X = second_train_set[["daily_transactions", "weekly_transactions", "average_daily_total"]]
y = second_train_set["average_weekly_total"]

linreg.fit(X, y)
Ypred = linreg.predict(X)

print("R2 Score:", linreg.score(X, y))
print("RMSE:", mean_squared_error(y, Ypred))

R2 Score: 0.04650859915571137
RMSE: 2.6838720458266185


## Improvement Attempt Comments

Original Scores
```
R2 Score: 0.0736282081512738
RMSE: 2.1318226059088436
```

New Scores
```
R2 Score: 0.04650859915571137
RMSE: 2.6838720458266185
```

Adding the weekly and daily transactions to the model did not improve the overall usefulness of the model. It actually dropped the R2 value even lower and added nearly .5 to the RMSE. After further analysis of the newly created features it can be seen that daily_transactions and week_transactions values are much much larger than that of the average_daily_total. I think this is causing a big spread in the data and ultimately base scores on this model. Overall, further analysis of the data will be needed, and potentially a different model other than a line

---

# Part 6 - Final Test Set Evaluation

Since I got marginally better results with the first set of data that I used I am going to stick with that one when going through the test set. 

In [25]:
from sklearn.metrics import mean_squared_error

X_eval = test_set[["trans_week", "weekly_total", "average_daily_total"]]
y_true = test_set["average_weekly_total"]
y_pred = linreg.predict(X_eval)

print(y_pred)

r2 = linreg.score(X_eval, y_true)
rms_error = mean_squared_error(y_true, y_pred)
print("R2:", r2)
print("rms:", rms_error)

[16.14587145 16.02963029 16.10768012 ... 15.9319921  16.20004547
 16.29532055]
R2: 0.07267753822610223
rms: 2.129693450703618


# Final Evaluation Discussion

After running the model on the **test_set** I ultimately got the same results. The R2 value changed by ~0.001 and the RMSE changed by less than 0.01. For the inputs I feel that they all provide good insight into the value being predicted, but I don't think its a linear correlation. Its easy to see in my initial exploration that there is a non linear relationship between the weeks of the year and the amounts of spending, and total transactions.
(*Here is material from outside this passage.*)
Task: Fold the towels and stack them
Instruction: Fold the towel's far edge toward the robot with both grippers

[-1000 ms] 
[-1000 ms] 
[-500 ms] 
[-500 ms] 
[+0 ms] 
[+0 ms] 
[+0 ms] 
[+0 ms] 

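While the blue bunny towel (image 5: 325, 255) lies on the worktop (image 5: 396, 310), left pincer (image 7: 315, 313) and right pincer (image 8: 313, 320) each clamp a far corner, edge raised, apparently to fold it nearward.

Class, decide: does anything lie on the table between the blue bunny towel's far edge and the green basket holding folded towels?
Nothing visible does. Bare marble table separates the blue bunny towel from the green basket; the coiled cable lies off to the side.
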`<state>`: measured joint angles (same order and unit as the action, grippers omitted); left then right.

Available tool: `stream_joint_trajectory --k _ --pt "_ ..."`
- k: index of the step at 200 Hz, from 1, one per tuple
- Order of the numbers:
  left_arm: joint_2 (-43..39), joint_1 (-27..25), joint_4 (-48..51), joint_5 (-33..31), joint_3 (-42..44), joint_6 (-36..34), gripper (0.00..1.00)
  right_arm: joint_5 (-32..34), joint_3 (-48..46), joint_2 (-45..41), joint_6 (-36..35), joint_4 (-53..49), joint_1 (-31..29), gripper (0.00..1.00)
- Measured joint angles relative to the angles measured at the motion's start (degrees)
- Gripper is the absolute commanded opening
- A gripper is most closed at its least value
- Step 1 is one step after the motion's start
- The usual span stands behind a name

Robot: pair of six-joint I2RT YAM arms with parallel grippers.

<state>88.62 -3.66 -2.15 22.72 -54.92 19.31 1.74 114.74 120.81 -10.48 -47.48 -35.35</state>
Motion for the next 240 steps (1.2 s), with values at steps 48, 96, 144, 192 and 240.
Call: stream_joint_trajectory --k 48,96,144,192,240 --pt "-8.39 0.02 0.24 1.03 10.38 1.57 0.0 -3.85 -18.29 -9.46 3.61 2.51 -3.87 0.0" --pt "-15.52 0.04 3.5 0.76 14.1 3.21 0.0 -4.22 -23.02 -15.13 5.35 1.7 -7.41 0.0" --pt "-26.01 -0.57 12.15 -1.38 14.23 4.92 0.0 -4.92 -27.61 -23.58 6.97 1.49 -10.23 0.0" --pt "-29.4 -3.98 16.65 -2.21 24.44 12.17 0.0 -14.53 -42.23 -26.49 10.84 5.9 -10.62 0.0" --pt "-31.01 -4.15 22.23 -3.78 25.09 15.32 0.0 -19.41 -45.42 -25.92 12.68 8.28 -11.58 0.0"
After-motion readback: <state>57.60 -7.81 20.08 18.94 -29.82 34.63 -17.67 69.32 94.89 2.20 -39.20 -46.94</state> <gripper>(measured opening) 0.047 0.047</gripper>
I think that I could capture that here as well by properly scaling the values and fitting a different function to the data thats not linear. 
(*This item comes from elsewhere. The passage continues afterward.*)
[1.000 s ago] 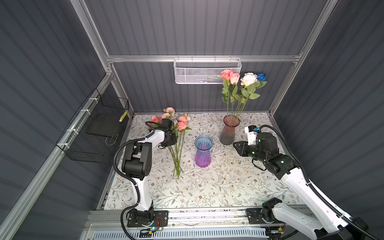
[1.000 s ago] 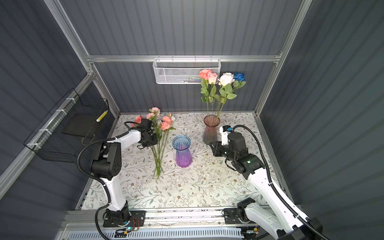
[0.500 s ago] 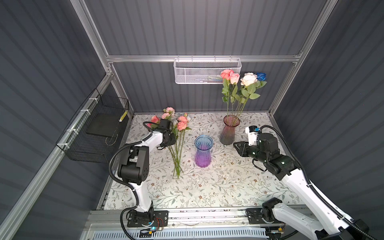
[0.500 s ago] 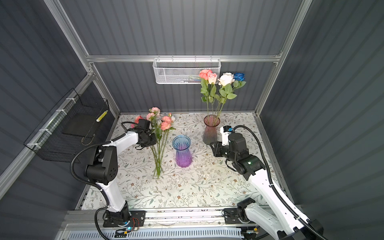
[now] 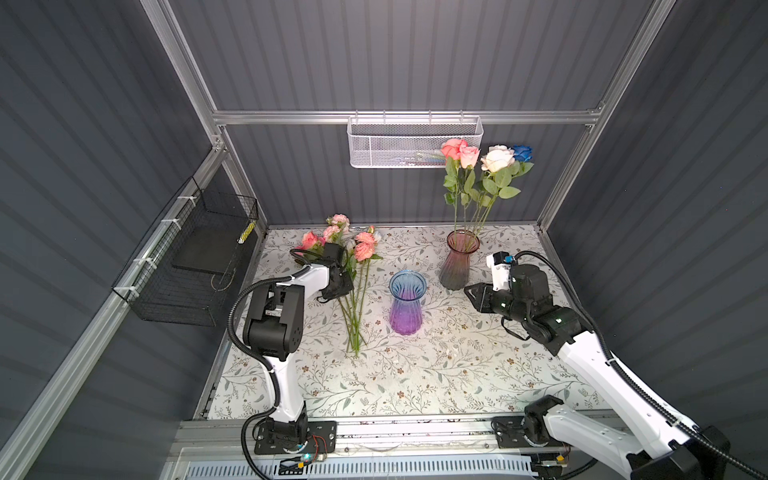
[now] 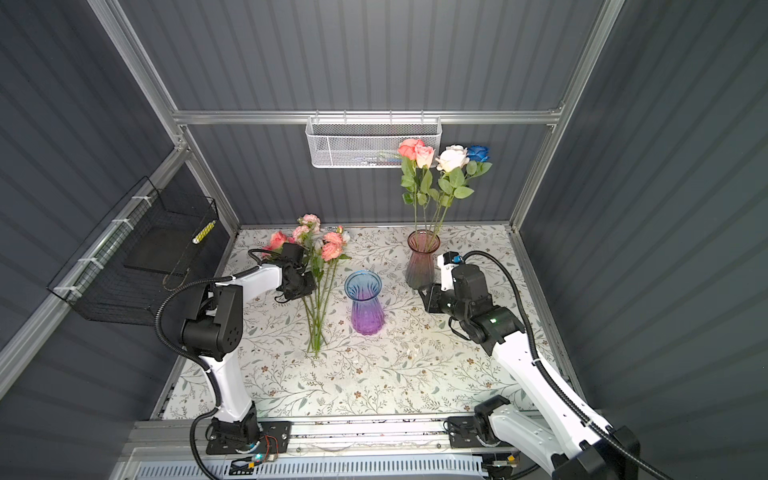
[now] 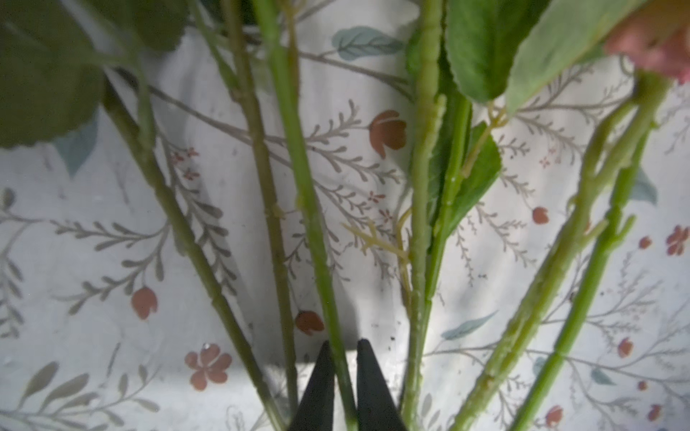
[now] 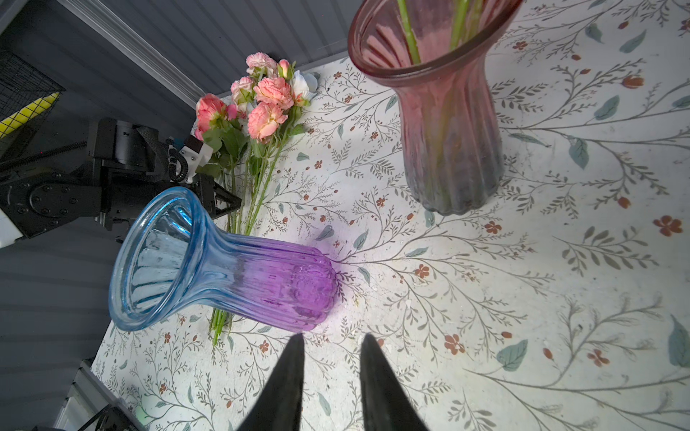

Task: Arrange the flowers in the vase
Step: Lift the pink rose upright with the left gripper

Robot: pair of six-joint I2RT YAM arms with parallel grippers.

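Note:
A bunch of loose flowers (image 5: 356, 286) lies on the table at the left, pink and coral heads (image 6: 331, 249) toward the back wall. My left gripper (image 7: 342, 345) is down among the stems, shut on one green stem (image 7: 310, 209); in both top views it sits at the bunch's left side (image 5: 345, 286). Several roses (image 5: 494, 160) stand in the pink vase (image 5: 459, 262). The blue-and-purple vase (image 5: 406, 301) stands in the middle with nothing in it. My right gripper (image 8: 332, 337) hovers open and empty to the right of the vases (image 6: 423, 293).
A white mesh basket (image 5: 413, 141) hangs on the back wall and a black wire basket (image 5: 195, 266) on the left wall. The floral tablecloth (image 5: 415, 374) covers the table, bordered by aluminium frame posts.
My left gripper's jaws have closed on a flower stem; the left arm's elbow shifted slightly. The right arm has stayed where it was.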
Average_daily_total and weekly_total, in my understanding of this data, provide an important point to how much spending could occur depending on the week and day of the year. For the value being predicted its exactly as the name implies. Its a set of data that contains average week spending amounts. This value should have some relation (seems to be non linear) to the values being used to predict it. When looking at the values being predicted they do seem to fall in range of what the actual averages are (around 13 - 14) which explains why the RMSE is 2.12. From my exploration on this notebook and the previous one I believe the relationship is relatively constant until we reach points towards the end of the year. Here it grows exponentially and then quickly falls back down.